→ **Exercise brief**
Every line below from the one with "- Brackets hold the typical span" through the one with "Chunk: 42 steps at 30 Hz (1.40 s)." should be retyped exactly, both ends included; no other lines and no pictures.

→ **Records shown**
━━━━━━

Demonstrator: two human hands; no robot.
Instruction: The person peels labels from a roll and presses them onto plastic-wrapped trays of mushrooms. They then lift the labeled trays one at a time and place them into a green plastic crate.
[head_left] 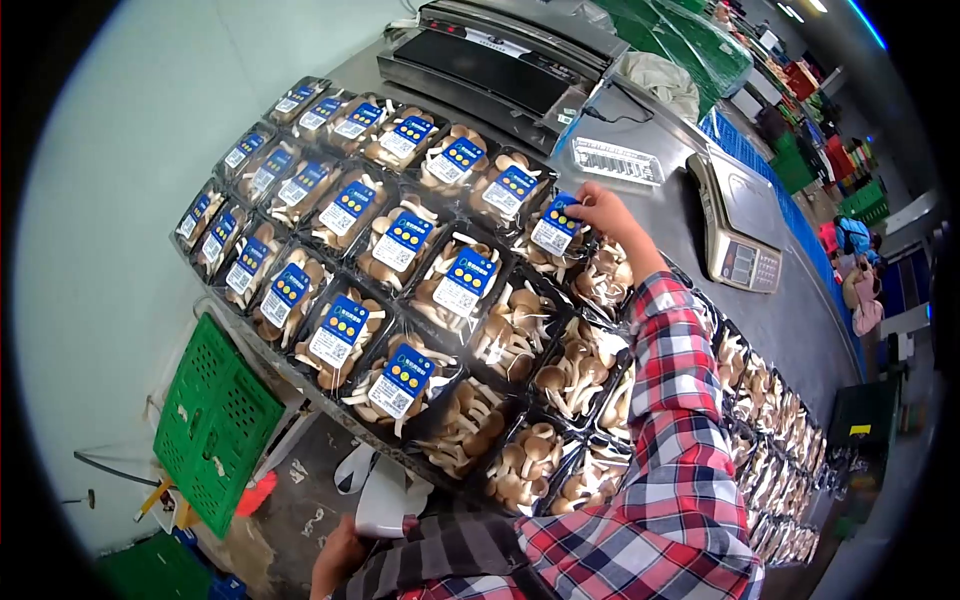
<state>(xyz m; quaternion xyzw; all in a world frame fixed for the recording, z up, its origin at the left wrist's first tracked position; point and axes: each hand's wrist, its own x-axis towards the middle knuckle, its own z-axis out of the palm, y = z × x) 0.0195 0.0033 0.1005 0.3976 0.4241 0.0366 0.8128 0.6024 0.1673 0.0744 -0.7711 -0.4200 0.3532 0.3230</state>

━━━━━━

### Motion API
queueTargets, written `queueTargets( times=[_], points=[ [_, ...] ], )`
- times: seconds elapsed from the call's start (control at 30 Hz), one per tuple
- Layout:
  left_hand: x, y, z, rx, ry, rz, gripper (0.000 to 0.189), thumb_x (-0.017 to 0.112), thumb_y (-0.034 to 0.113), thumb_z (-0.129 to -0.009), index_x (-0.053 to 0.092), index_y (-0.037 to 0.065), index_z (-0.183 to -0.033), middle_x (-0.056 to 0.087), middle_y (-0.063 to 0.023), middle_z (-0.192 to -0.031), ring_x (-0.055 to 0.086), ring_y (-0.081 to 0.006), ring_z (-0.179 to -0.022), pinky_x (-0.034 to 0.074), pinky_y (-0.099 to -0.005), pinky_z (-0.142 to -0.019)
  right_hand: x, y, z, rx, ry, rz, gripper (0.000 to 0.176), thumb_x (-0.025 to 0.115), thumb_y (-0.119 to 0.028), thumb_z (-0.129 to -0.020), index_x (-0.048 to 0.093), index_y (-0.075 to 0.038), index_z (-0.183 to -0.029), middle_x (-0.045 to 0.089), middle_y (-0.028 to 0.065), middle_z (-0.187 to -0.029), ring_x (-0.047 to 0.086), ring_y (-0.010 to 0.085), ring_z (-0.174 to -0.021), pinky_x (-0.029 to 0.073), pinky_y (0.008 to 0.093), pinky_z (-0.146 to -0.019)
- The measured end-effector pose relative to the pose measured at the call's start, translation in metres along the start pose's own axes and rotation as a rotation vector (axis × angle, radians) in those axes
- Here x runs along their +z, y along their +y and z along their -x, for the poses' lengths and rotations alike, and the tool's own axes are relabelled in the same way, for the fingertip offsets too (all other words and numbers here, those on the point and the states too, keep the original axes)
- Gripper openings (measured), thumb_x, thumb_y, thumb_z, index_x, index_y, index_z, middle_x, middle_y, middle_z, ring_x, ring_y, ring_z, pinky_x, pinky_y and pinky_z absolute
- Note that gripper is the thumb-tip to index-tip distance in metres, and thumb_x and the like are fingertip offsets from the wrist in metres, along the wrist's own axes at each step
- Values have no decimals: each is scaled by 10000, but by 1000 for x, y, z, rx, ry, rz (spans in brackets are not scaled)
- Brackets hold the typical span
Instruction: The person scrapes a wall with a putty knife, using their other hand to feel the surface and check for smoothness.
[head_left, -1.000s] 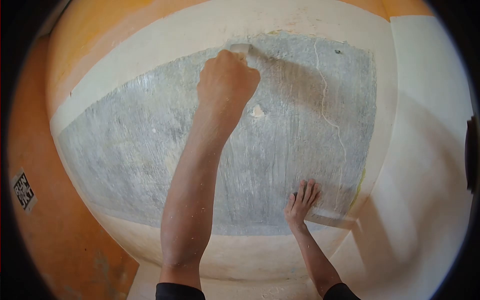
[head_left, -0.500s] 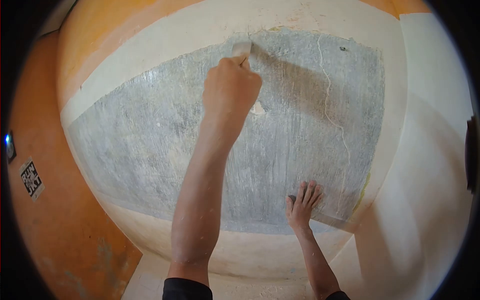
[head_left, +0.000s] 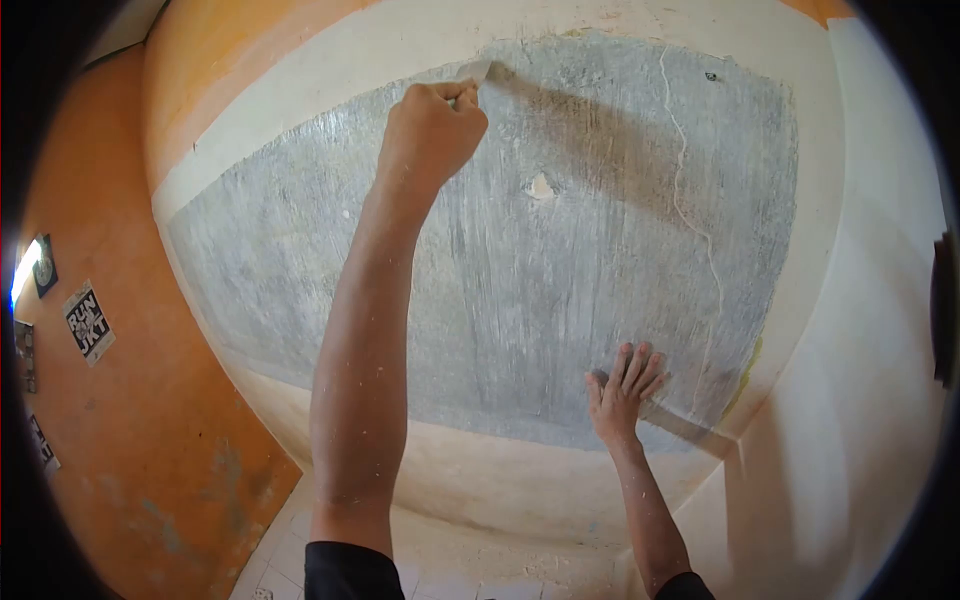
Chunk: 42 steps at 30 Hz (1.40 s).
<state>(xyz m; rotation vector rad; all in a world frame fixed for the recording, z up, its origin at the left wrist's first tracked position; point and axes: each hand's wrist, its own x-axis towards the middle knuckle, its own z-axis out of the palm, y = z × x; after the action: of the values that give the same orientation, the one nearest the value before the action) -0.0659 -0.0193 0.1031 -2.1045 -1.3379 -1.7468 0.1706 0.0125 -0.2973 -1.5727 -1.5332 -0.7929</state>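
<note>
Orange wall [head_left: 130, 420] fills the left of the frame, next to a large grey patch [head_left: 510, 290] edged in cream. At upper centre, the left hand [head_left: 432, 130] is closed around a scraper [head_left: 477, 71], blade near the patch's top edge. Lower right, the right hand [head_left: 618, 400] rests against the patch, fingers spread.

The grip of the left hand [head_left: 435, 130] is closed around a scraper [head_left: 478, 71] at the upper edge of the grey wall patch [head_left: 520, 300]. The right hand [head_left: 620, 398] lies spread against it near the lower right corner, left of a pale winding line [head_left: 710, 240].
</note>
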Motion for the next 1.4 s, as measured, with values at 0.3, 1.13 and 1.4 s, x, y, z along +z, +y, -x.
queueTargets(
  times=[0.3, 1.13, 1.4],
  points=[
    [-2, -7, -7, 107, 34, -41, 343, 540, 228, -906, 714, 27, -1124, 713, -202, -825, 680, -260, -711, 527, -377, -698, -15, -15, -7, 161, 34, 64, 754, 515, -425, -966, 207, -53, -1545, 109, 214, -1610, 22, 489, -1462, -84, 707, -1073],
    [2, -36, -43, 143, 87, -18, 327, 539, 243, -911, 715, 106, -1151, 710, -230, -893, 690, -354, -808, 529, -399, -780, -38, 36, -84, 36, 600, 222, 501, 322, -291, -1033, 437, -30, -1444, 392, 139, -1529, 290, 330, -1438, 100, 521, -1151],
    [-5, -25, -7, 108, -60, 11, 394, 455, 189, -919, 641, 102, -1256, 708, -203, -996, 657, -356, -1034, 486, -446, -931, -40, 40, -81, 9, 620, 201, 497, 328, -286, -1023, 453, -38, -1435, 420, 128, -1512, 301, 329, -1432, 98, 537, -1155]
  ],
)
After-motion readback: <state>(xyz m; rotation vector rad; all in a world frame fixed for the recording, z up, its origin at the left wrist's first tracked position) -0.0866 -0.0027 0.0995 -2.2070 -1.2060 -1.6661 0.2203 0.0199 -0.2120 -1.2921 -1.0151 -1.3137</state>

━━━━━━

→ **Output for this exercise**
- Brackets hold the typical span
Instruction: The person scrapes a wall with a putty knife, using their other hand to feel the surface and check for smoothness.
[head_left, -1.000s] 
[head_left, -0.500s] 
[head_left, +0.000s] 
Chunk: 42 steps at 30 Hz (1.40 s).

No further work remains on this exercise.